As Valentine’s Day quickly approaches, I wanted to take this time to assess the feeling the Bates community has towards the holiday. Although I sampled a small population of Bates students, I think their responses to the question, “what does Valentine’s Day mean to you”, raised some concerns that I know many people resonant with. One of the bigger issues with this holiday is how superficial it is. I, personally, feel that Valentine’s Day has been glorified and monetized, and I would say that I’m in good company. Amanda ‘20 stated “Valentine’s Day is capitalism at its finest”, while Sandia ‘22 claimed “Valentine’s Day is a scam because why do we wait one day to affirm our loved ones. It has become more of a business.” Overall, I think the general consensus is that people tend to scramble to find the perfect gift, so their significant others can post it on social media and make all of their friends jealous. This is a problem because we put so much pressure on a gift that it has become a symbol for love, and oftentimes determines the status of a relationship.
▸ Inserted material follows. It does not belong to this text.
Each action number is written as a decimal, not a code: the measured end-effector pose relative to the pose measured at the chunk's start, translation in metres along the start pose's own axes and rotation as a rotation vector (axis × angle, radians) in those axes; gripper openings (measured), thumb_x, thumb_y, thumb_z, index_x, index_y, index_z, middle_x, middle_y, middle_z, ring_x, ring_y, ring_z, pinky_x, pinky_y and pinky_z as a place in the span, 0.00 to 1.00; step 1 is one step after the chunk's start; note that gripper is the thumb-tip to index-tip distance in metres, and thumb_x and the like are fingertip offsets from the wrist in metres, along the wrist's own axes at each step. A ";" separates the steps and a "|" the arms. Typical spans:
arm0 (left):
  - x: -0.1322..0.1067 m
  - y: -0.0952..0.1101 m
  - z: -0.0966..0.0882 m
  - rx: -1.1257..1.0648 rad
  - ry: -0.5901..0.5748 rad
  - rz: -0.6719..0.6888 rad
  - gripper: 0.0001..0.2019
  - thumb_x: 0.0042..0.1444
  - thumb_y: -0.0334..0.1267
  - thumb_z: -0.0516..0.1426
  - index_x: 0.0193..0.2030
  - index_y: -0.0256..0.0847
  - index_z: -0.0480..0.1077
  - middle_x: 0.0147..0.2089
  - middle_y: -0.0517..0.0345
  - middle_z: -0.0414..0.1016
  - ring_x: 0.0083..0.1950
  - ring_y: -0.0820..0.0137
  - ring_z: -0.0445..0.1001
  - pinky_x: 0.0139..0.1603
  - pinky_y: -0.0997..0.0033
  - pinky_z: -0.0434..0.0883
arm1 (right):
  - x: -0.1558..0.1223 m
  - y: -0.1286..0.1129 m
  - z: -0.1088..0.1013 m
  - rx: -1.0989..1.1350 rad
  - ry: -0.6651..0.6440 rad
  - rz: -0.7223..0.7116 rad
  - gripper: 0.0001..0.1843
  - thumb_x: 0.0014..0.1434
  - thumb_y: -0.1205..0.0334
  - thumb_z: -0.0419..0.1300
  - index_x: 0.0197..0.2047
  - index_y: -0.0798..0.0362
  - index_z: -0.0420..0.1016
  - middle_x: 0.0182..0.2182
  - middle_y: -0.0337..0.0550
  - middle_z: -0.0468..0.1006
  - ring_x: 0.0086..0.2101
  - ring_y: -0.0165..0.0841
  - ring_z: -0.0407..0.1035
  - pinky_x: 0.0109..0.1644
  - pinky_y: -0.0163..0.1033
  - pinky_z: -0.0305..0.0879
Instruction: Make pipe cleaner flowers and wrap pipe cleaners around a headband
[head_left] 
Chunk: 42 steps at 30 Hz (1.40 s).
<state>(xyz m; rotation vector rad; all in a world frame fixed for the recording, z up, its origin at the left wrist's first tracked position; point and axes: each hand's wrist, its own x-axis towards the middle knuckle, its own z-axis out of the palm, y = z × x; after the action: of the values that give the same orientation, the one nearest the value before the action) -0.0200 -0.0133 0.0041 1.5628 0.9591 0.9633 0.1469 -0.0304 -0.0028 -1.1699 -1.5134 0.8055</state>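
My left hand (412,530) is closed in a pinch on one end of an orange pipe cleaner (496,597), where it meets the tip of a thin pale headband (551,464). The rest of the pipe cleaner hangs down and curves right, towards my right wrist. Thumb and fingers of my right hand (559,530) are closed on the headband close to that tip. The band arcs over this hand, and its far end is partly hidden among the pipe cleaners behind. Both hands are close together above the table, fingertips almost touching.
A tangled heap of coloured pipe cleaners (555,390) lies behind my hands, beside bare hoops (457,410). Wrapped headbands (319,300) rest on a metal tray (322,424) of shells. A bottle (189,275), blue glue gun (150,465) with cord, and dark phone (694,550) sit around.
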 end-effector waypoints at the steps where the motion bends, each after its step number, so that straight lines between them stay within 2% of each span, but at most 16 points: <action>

Now, I know I sound like the grinch of Valentine’s Day, but hear me out. I do appreciate that we have a day where we can acknowledge the people who we care about. However, I also want to show them my appreciation in more intimate ways. I believe that materialism takes away the humanistic aspects of a relationship, and after a while, people will grow tired of presents. Therefore, I believe giving a gift from the heart would be more beneficial in the long run. As Tianua ‘21 put it, “Quality over quantity. A gift doesn’t have to be big, most times the small sentimental and meaningful gifts are what truly makes the other person feel like you know them, or you pay attention to their interests and personality. Leave them feeling overall happy, content, and loved.”
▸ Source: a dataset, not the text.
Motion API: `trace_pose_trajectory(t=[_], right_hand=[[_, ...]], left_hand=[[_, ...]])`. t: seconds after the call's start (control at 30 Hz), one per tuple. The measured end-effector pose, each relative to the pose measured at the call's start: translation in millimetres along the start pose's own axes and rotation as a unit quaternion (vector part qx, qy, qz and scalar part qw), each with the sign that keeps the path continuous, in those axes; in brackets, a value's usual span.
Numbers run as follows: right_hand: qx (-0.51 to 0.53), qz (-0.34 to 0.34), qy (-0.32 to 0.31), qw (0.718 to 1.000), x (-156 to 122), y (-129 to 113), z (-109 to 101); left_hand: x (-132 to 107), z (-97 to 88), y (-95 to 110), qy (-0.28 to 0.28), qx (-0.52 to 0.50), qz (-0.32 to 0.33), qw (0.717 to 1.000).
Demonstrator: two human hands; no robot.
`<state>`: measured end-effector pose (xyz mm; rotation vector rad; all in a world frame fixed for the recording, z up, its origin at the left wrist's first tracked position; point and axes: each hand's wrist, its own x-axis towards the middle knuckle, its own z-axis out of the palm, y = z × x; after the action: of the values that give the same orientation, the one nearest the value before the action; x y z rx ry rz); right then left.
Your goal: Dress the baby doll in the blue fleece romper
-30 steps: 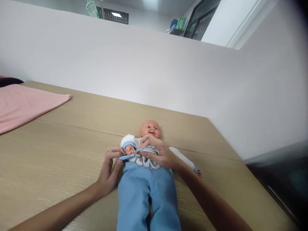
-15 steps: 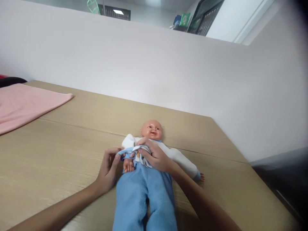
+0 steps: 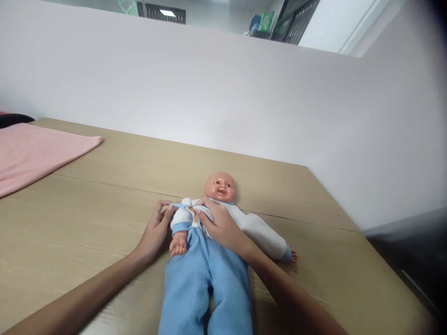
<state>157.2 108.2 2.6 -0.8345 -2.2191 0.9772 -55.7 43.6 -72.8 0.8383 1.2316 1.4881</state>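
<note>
A baby doll (image 3: 220,187) lies face up on the table, its head away from me. It wears a white top (image 3: 260,229) with light blue cuffs and blue fleece trousers (image 3: 206,284). At the doll's chest, my left hand (image 3: 158,228) pinches the blue-trimmed edge of the top near the doll's bent arm. My right hand (image 3: 221,223) is closed on another part of the same edge, over an animal print that it partly covers. Between my hands the edge is stretched taut. The doll's fist (image 3: 178,244) sticks out of its cuff below.
A pink cloth (image 3: 45,151) lies flat on the left of the brown table (image 3: 104,209). Behind the table runs a pale wall (image 3: 209,88). A dark object (image 3: 16,119) is at the far left edge.
Both hands have moved the top's edge up toward the doll's chest. The doll's cuff and forearm, partly covered before, now show below the edge, and its fist sits further left.
</note>
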Motion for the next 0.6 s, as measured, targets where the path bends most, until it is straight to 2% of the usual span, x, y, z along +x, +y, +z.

And, sometimes the gifts don’t even have to be for our partners. I feel like we have sexualized this holiday so much that we have forgotten the message. Valentine’s Day is about love, and we can love your friends, family, and partner. Although the type of love may be different, it’s important to affirm them on this day because they bring value into our lives. As Jalene ‘20 put it “Valentine’s day is what you make of it. It can be celebrated with your friends or family or people who just make you genuinely happy.” So, if you don’t have a sexual partner, you can still enjoy Valentine’s Day with people who you care about. Or, you can even use this time for self-care because you have to love yourself before you can love anyone else.
And the most important thing to take away is that the affirmation doesn’t end on this day. Loving ourselves and each other goes beyond this day. Salamata ‘23 said it best when she said “Love as a concept is vast that it shouldn’t only talked about or celebrated one day a year.”